The mining environment in North China coalfields is complex. As coal mines continue to be mined deeper, the pressure on coal seam floors has also increased. Under the combined influence of various unfavorable factors, such as high pressure, high water content, and confining layer thinning, the risk of water inrush increases significantly. Through studies on the water inrush mechanism, many scholars have applied data analysis algorithms, such as regression analysis [1,2,3,4], classification [5], support vector machine [6,7,8,9], neural network [10,11,12], and random forest algorithms [13], to the prediction of water inrush in coal mines.

Due to the small amount of water inrush data in coal mines, the data features required for the prediction model cannot be provided, which reduces the accuracy of the prediction model. This paper presents a new oversampling method. Different from the traditional SMOTE [14] method of randomly selecting sampling points and linear interpolation, this paper introduces the natural neighbor theory [15,16,17] to determine the neighbor relationships between samples. The outliers and noise values existing in the water inrush dataset are removed to reduce the risk of overfitting of the prediction model, and the water inrush data samples are divided into center minority class samples and borderline minority class samples [18,19,20]. Since the nearest neighbor of a borderline minority sample contains majority class samples, it is easier to generate new noise samples as sampling points. To address this problem, this paper presents a natural neighbor interpolation method to expand the amount of data. At the same time, for center minority samples, a spatial interpolation method is proposed to generate new synthetic water inrush samples.

At present, the method of expanding the small sample data to achieve data balance is mainly the SMOTE algorithm, which functions by increasing the number of required category samples to achieve the purpose of expanding the dataset. Although the algorithm can effectively expand the water inrush dataset, due to the use of a few quasi-random linear interpolation methods, the diversity of synthesized samples is poor, and it is easier to synthesize samples with similar features to the selected samples, resulting in the overfitting phenomenon of too many similar features learned by the model. At the same time, because of the lack of a SMOTE classification screening mechanism, it is easier to synthesize noise samples in the face of complex sample spatial distribution. This paper presents an improved SMOTE (ISMOTE) algorithm based on natural neighbors and spatial interpolation to expand a water inrush sample set and uses the mutual information dropout sparse autoencoder (MISAE) to extract the characteristics of coal mine water inrush data and evaluate the risk of coal mine water inrush. At present, few studies have focused on water inrush prediction methods based on data augmentation deep learning.

2. Materials and Methods

The occurrence of water inrush accidents in coal mines is the result of a variety of influencing factors.

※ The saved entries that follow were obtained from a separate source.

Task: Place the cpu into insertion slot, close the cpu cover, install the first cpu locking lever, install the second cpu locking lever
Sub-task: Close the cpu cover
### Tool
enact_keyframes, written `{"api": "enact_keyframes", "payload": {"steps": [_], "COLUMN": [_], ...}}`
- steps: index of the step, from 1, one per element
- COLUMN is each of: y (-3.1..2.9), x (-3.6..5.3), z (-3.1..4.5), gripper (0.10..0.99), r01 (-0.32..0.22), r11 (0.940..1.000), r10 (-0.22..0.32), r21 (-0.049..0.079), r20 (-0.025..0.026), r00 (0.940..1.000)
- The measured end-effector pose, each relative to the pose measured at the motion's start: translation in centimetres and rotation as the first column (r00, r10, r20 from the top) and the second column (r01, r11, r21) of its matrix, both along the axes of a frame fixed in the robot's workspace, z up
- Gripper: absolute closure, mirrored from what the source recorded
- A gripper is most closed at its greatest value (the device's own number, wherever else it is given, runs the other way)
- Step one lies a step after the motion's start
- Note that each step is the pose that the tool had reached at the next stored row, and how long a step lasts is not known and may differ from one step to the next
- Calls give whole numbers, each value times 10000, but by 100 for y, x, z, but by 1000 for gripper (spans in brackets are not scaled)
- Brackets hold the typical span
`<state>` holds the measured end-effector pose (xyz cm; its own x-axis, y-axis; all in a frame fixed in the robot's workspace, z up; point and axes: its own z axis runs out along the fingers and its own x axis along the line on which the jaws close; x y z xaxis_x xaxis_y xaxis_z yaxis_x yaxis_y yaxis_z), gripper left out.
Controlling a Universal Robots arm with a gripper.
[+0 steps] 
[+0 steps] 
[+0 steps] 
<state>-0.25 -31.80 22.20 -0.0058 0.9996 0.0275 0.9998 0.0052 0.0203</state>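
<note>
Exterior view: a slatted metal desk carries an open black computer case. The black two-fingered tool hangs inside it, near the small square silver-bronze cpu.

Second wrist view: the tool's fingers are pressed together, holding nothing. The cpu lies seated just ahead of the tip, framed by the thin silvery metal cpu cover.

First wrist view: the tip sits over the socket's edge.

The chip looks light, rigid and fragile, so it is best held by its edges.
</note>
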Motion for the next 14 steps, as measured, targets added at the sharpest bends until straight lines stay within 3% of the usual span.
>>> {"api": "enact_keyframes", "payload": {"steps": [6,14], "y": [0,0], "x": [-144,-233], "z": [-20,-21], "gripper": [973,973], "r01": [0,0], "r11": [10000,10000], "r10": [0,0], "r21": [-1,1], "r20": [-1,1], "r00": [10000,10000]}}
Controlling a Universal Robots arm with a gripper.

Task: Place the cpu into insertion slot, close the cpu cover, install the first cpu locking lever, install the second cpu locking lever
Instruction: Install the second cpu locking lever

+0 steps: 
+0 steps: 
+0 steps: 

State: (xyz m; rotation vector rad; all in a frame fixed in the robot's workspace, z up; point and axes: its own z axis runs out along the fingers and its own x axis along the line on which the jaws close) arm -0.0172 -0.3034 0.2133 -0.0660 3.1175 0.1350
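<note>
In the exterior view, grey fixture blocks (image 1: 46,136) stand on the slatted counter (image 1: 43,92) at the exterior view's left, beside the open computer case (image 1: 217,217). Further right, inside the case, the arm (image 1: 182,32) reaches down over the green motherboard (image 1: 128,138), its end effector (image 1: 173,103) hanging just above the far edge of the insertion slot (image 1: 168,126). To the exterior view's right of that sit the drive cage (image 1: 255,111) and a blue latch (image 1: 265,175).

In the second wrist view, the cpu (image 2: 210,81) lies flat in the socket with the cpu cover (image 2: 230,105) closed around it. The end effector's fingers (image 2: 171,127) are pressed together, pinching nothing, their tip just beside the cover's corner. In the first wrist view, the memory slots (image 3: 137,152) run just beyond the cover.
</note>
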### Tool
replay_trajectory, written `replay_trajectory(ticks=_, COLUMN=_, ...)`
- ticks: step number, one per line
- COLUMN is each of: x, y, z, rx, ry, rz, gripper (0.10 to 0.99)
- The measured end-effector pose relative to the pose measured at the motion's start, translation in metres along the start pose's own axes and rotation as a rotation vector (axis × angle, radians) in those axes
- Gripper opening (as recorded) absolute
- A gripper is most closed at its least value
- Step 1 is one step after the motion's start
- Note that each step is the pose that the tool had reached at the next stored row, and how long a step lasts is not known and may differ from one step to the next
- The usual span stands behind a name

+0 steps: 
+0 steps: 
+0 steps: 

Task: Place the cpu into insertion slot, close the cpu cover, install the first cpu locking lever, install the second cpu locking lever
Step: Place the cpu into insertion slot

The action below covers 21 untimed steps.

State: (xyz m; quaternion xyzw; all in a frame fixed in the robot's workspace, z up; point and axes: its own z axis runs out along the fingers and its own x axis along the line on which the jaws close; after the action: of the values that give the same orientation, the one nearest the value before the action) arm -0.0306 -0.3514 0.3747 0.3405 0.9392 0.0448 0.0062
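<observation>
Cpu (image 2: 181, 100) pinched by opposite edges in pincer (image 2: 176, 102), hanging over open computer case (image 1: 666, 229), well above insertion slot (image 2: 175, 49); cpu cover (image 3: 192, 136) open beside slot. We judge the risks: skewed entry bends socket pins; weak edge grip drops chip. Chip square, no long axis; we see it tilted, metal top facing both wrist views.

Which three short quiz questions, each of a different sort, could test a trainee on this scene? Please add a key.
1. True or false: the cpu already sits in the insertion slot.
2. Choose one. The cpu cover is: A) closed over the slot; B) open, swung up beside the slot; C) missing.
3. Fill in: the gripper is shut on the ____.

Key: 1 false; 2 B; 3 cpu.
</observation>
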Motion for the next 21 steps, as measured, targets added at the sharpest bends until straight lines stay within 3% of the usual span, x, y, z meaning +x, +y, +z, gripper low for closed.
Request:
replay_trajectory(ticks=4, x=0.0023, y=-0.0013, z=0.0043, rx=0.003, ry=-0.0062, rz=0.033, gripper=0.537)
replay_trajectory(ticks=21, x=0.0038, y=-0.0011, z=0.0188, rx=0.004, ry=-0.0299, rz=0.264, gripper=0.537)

The primary causes of water inrush accidents are fault structure failure, which can impair the aquitard’s resistance to deformation, weaken the integrity of the coal seam, and decrease the strength characteristics of the rocks in the coal seam. The water barrier layer of the coal seam plays a major role in preventing water inrush, and its thickness and mechanical characteristics dictate this ability. The force behind the water inrush is the aquifer’s water pressure, which also has the impact of enlarging and eventually shattering the rock layer crack. The aquifer’s water content serves as a gauge for the damage caused by water inrush, with high water pressure and an abundance of water sources being the most detrimental factors. Water inrush is significantly influenced by mine pressure. The water barrier layer will break due to mine pressure, which will also widen existing rock layer fissures. This will thin the effective water barrier layer and provide the conditions for water inrush in coal mines.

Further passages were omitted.